■ What the task requires
Word for word, set down every line of the entries below from the line with "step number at" to the line with "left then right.", including both, and no other line.

■ Entries taken from a collection
___

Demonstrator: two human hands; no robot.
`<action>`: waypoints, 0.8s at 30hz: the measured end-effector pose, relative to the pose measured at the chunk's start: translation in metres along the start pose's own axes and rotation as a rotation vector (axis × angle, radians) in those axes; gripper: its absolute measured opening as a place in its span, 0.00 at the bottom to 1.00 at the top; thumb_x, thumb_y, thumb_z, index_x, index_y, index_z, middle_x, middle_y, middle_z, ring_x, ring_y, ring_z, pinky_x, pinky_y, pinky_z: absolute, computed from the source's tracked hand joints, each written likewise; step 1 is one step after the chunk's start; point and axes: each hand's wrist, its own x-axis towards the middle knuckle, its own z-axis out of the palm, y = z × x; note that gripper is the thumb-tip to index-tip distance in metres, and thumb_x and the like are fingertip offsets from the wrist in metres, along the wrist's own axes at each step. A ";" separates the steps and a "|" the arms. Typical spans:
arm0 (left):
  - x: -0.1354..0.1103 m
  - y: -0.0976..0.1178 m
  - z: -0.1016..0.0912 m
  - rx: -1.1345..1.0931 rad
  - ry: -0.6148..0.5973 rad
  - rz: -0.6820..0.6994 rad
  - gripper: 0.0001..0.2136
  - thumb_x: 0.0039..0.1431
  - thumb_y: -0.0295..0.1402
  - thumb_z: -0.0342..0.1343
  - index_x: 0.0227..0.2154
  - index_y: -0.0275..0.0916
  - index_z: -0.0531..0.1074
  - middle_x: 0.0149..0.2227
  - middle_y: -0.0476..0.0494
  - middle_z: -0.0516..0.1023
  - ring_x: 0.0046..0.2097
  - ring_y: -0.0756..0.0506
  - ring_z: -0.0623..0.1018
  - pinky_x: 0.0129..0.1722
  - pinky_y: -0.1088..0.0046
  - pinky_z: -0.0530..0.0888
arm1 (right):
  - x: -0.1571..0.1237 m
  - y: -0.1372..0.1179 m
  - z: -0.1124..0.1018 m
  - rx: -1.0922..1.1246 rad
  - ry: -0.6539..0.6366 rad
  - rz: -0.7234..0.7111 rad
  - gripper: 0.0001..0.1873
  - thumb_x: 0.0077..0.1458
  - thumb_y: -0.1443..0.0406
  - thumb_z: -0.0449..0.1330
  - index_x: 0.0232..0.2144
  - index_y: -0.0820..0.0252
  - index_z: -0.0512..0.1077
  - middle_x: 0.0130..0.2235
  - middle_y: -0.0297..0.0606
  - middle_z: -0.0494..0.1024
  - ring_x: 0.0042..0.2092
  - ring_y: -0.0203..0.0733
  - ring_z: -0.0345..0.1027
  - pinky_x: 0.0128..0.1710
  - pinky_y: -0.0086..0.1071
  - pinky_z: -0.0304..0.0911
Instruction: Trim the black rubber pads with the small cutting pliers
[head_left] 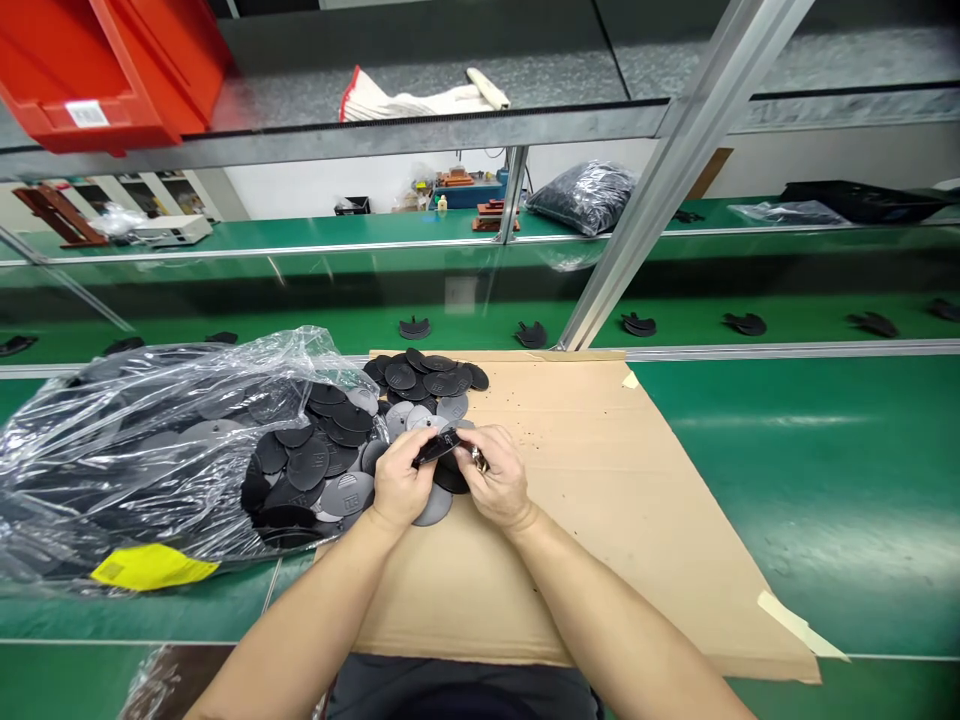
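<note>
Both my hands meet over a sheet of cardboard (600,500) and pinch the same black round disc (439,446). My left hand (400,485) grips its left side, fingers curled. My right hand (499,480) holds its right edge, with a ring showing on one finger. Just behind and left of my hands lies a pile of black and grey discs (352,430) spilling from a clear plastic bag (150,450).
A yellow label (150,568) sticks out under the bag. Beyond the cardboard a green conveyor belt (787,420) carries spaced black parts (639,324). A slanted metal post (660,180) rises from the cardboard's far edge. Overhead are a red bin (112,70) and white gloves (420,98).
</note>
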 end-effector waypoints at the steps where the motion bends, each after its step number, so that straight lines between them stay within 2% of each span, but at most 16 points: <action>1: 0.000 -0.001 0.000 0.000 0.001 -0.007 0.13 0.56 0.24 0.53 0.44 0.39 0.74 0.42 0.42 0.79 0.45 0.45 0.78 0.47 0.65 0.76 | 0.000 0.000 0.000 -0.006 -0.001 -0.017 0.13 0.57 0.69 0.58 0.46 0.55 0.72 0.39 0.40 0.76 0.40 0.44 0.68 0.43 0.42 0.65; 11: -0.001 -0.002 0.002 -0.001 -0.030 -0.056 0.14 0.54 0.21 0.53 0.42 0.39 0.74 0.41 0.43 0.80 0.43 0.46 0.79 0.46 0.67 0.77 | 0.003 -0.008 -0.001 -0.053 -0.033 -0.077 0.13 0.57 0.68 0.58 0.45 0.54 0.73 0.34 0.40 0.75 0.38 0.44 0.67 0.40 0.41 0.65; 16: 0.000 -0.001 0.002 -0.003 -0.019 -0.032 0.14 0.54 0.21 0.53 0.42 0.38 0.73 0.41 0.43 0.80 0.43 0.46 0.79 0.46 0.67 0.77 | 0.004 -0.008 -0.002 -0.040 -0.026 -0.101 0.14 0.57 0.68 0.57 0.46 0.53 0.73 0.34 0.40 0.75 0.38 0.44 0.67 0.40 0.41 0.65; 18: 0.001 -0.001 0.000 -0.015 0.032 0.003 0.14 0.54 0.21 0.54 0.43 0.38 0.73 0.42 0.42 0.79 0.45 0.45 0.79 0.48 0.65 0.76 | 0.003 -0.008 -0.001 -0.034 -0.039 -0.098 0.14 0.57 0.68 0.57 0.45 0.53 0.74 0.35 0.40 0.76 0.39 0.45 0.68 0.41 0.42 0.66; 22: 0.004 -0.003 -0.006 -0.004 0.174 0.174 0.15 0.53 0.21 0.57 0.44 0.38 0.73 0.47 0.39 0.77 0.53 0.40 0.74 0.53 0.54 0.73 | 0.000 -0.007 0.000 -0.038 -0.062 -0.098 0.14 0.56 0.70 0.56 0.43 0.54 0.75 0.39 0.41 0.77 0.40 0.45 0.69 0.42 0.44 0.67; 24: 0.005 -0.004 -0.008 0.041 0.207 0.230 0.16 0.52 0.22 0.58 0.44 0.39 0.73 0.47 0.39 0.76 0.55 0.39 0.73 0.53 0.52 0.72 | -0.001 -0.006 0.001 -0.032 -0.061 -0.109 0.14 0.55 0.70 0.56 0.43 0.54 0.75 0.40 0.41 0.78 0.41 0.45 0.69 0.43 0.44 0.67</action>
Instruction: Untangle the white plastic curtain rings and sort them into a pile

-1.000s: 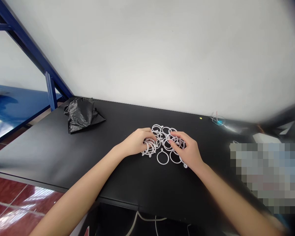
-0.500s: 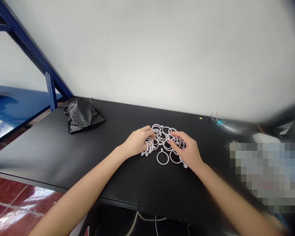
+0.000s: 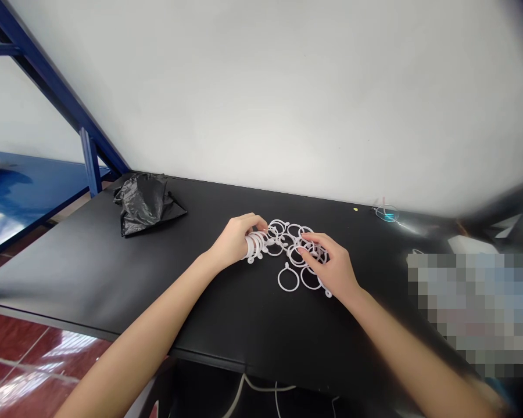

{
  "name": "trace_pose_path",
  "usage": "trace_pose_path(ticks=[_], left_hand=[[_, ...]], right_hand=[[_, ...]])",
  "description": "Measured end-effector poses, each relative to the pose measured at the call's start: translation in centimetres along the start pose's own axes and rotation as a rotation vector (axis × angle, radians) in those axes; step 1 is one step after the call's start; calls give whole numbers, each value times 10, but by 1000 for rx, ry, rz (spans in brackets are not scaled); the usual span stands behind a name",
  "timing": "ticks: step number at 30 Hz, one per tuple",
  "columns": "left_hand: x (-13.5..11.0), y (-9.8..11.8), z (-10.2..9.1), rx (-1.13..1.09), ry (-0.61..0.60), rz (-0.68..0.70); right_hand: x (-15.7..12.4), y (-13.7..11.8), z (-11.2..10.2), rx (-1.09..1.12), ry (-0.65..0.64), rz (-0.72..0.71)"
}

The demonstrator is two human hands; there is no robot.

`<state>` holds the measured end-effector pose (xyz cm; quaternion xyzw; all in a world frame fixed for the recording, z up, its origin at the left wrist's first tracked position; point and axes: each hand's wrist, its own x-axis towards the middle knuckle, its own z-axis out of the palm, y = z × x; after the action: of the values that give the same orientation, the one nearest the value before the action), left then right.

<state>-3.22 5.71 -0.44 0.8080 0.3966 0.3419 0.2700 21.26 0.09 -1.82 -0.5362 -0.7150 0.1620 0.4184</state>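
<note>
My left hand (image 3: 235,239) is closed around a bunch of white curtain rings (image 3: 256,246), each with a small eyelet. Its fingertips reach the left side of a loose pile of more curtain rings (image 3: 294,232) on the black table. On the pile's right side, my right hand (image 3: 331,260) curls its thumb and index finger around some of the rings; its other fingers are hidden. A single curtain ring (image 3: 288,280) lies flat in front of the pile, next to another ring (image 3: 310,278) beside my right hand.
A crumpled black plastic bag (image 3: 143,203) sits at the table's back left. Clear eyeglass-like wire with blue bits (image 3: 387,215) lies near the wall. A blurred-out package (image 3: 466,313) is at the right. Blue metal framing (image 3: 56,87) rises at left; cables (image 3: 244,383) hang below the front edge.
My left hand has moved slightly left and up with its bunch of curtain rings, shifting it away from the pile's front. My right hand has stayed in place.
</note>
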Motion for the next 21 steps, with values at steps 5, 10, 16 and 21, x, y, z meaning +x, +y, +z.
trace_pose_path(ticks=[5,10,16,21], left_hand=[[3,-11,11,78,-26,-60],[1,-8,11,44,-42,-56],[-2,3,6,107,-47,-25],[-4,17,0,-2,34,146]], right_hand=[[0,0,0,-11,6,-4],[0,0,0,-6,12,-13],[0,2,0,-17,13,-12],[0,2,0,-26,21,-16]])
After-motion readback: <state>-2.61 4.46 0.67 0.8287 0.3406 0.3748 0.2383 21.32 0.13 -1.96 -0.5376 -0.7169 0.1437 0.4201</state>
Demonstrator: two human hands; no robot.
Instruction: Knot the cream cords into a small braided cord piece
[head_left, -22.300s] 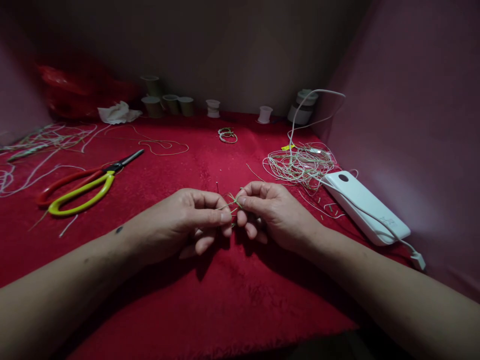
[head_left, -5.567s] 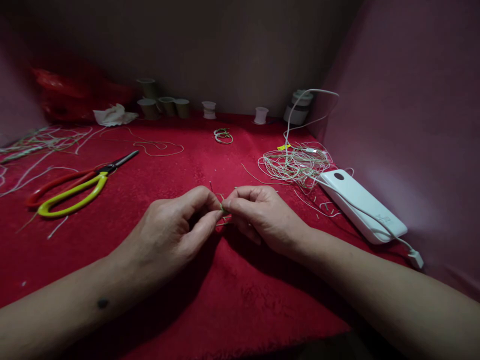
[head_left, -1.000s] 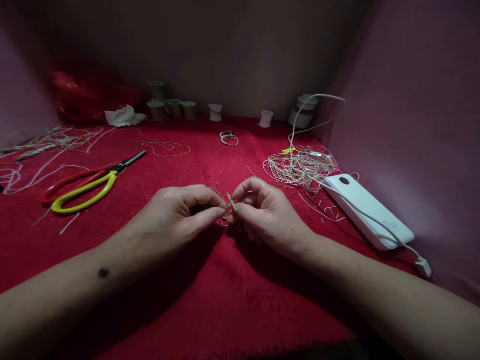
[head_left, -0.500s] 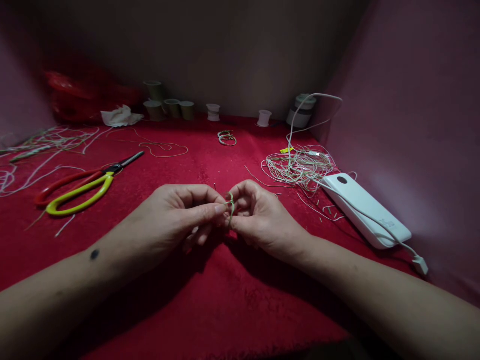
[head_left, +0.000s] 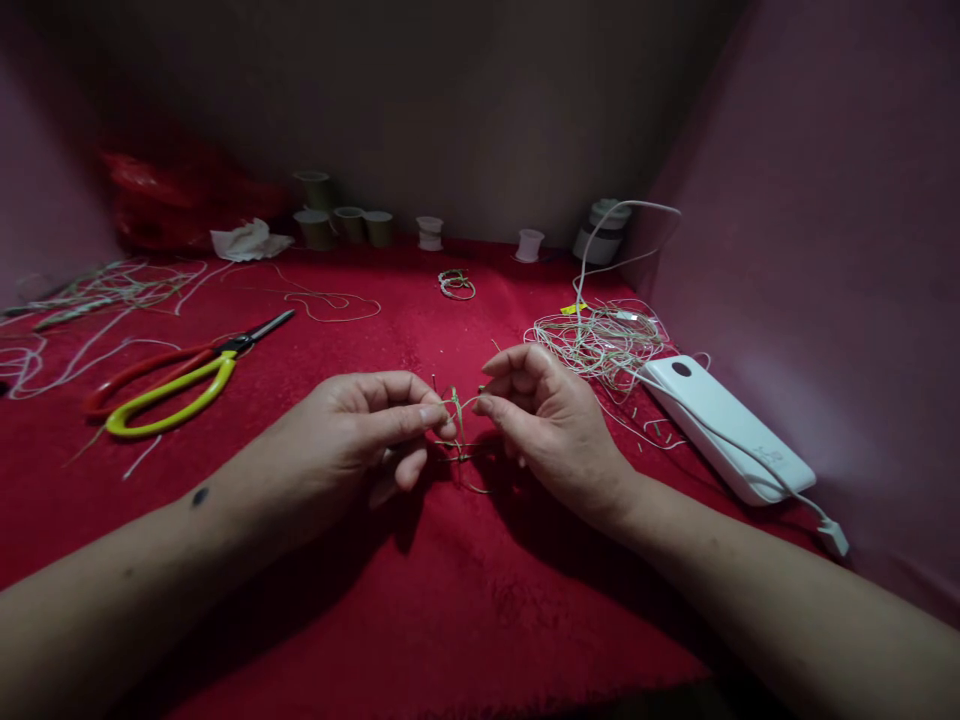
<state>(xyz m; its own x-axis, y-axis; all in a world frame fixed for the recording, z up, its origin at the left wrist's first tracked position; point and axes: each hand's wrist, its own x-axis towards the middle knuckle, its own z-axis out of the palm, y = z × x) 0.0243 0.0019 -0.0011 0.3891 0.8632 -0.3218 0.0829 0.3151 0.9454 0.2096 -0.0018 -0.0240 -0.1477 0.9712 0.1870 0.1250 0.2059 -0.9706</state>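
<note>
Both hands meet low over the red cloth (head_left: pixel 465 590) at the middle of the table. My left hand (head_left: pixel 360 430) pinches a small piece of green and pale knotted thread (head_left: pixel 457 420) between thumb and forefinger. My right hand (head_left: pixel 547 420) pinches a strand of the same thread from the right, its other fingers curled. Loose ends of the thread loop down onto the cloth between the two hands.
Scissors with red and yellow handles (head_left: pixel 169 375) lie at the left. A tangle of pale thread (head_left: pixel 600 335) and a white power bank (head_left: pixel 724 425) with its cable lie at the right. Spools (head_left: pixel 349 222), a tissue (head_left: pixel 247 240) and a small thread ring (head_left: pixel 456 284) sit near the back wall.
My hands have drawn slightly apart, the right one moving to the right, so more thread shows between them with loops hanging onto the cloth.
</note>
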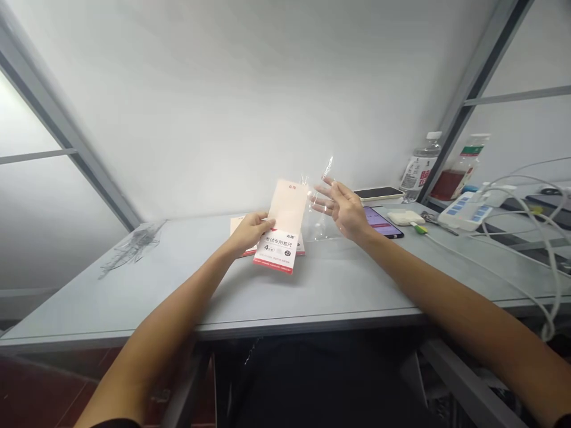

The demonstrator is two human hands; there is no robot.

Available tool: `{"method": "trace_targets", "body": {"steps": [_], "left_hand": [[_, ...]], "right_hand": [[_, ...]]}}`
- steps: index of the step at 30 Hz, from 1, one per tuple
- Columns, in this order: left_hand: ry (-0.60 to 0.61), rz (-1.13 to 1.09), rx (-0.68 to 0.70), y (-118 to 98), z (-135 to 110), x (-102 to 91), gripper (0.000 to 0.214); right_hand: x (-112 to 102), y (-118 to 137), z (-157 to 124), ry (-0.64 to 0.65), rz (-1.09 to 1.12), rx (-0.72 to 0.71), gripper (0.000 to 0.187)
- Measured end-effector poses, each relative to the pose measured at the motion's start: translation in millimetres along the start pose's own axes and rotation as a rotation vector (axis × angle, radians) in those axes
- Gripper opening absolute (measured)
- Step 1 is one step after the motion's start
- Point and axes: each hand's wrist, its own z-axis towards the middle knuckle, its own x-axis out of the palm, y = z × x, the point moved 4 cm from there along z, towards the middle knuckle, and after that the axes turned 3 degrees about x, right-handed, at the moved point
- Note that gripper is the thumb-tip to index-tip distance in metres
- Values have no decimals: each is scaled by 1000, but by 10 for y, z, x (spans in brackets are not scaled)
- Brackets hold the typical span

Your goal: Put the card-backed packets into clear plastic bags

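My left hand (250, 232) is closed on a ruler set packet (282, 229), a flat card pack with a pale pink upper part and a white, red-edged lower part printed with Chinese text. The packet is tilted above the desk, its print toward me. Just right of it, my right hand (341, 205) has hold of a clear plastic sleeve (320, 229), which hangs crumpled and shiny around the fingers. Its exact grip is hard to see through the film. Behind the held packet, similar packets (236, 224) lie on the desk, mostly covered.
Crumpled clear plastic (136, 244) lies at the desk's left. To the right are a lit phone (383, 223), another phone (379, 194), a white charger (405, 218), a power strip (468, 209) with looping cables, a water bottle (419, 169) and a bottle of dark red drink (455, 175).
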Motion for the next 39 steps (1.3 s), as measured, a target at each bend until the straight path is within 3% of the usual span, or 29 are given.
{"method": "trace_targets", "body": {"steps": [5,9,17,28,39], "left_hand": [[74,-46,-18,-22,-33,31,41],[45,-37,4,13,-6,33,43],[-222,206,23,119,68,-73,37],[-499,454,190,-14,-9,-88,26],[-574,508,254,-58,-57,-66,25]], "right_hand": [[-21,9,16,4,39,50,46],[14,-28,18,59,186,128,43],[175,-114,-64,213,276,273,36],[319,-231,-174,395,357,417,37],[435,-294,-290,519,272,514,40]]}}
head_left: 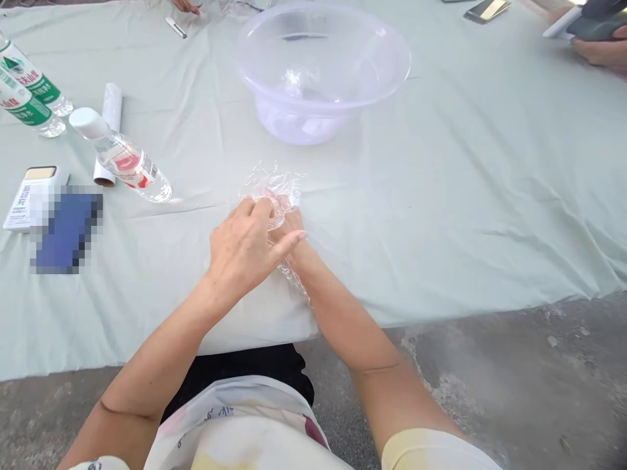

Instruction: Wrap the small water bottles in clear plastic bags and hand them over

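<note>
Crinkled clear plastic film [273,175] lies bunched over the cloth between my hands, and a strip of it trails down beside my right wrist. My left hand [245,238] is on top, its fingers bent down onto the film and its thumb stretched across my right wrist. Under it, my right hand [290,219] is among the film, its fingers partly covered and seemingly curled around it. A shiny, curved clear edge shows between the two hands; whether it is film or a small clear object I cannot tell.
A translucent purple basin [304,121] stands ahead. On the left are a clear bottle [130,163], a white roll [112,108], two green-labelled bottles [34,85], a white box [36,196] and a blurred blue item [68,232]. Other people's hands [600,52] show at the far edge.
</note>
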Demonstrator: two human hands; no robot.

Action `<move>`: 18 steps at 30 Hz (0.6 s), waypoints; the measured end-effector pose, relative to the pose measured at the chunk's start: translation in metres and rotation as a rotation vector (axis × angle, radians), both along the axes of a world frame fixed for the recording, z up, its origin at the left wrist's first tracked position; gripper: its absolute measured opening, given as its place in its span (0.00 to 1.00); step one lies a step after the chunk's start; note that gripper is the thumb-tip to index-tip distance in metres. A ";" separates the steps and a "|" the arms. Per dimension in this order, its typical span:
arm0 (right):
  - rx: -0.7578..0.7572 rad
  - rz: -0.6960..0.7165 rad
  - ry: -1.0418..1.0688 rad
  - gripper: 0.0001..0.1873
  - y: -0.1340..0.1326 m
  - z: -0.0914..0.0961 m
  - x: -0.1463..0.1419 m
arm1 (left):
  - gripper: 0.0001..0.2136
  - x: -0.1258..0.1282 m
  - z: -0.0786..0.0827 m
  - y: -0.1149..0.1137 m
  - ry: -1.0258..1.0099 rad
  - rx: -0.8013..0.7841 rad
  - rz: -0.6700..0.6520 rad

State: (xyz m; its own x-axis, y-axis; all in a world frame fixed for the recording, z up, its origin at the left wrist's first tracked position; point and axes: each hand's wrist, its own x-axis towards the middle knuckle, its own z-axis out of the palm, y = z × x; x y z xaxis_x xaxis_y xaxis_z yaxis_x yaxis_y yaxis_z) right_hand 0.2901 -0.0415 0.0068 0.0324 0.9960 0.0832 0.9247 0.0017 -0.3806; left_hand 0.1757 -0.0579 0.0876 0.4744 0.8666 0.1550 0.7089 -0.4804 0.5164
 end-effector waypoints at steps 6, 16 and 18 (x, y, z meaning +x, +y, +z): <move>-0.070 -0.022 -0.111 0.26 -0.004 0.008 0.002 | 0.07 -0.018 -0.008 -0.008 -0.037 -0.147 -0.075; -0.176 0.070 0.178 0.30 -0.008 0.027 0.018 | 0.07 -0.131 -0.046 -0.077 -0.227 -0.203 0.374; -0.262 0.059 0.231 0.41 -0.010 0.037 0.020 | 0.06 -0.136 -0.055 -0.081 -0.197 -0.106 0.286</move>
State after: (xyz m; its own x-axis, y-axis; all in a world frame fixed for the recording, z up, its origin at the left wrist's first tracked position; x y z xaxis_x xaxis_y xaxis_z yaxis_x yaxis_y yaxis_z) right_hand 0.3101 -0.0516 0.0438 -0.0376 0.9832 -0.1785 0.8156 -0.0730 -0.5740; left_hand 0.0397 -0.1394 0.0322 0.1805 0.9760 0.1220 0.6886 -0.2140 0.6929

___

■ Exercise answer
  "timing": "ticks: step number at 30 Hz, one per tuple",
  "columns": "left_hand: x (-13.5..11.0), y (-9.8..11.8), z (-10.2..9.1), rx (-1.13..1.09), ry (-0.61..0.60), rz (-0.68..0.70); right_hand: x (-15.7..12.4), y (-13.7..11.8), z (-11.2..10.2), rx (-1.09..1.12), ry (-0.65..0.64), rz (-0.72..0.71)"
}

The demonstrator is two human hands; there is no robot.

`<state>` holds the measured end-effector pose (xyz cm; quaternion xyzw; all in a world frame fixed for the recording, z up, its origin at the left wrist's first tracked position; point and axes: each hand's wrist, its own x-axis towards the middle knuckle, its own z-axis out of the palm, y = z × x; after the action: of the values that give the same orientation, the one nearest the value before the action), left then right.

That concludes the answer to the exercise.